Many people were sent into a tailspin as everyone tried to figure out what to do with me. The damage my sin had caused was massive, and I had no idea how far-reaching the impact would be. I hurt a lot of people.
There is just no way to recapture in written words the depth and breadth of the effect my sin had on others as well as myself. Many innocent victims, most of all my family, were left to try and find some sort of solace and sense for what I had done.
For me, the greatest impact has been the way people just leave you after such a fall. It wasn't as though I'd been replaced; I was erased.
I can only imagine how massive the pain was for others. It was a lifetime of nightmares all come true. There had to be a thousand right ways to handle the depression, burnout or absolute dryness I was feeling. But because of pride, I chose to try to handle it my way, in secret, and through the power of the flesh.
The eventual result has been a deep, deep resolve to find life in Christ again and not the world. More than ever, I want to rediscover a life of being united with Him.
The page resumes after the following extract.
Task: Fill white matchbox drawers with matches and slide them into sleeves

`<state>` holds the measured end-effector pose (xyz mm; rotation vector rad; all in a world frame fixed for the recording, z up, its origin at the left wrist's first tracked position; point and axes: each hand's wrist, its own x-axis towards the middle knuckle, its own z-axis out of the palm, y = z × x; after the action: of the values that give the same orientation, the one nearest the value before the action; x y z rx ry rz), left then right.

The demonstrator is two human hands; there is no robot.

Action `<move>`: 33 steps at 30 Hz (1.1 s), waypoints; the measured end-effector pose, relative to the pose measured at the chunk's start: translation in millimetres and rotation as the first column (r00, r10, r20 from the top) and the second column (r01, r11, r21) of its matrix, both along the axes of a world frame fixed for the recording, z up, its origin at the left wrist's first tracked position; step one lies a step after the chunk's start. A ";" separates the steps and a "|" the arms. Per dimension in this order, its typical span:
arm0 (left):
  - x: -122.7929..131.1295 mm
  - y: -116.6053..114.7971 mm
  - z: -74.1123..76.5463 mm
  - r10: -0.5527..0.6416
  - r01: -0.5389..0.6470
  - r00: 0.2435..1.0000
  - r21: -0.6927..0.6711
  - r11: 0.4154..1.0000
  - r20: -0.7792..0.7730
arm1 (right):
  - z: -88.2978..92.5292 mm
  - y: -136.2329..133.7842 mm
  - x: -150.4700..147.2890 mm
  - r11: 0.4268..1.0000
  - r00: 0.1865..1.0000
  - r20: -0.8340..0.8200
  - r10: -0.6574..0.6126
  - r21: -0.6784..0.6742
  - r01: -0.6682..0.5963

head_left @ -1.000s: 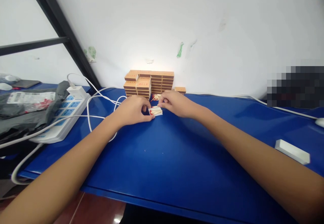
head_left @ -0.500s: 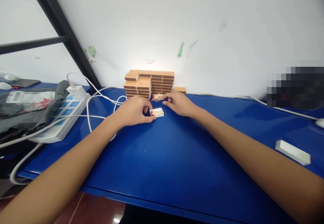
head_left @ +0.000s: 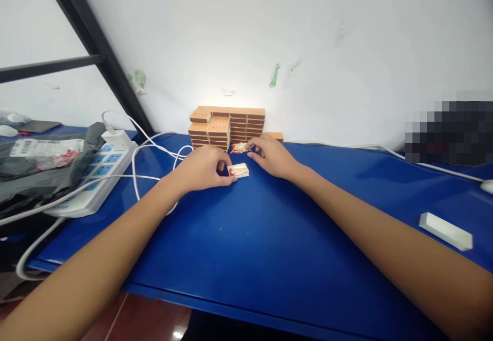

Maybe, just maybe, He will bring something good out of something that was so bad for everyone.
Ultimately, I blame no one but myself for what happened. Everyone, I imagine, just tried to do the best they could in cleaning up the mess I made.
If only I had turned back when the Hound of Heaven repeatedly called me to "come home." If only I had turned to God for the return of salvation's joy. If only. But I didn't and I was wrong. I was wrong, and I am so sorry.
Andy Hornbaker Jr. is pastor of Calvary Baptist Church in Englewood. Jan. 9, 2007 was the last day he used alcohol.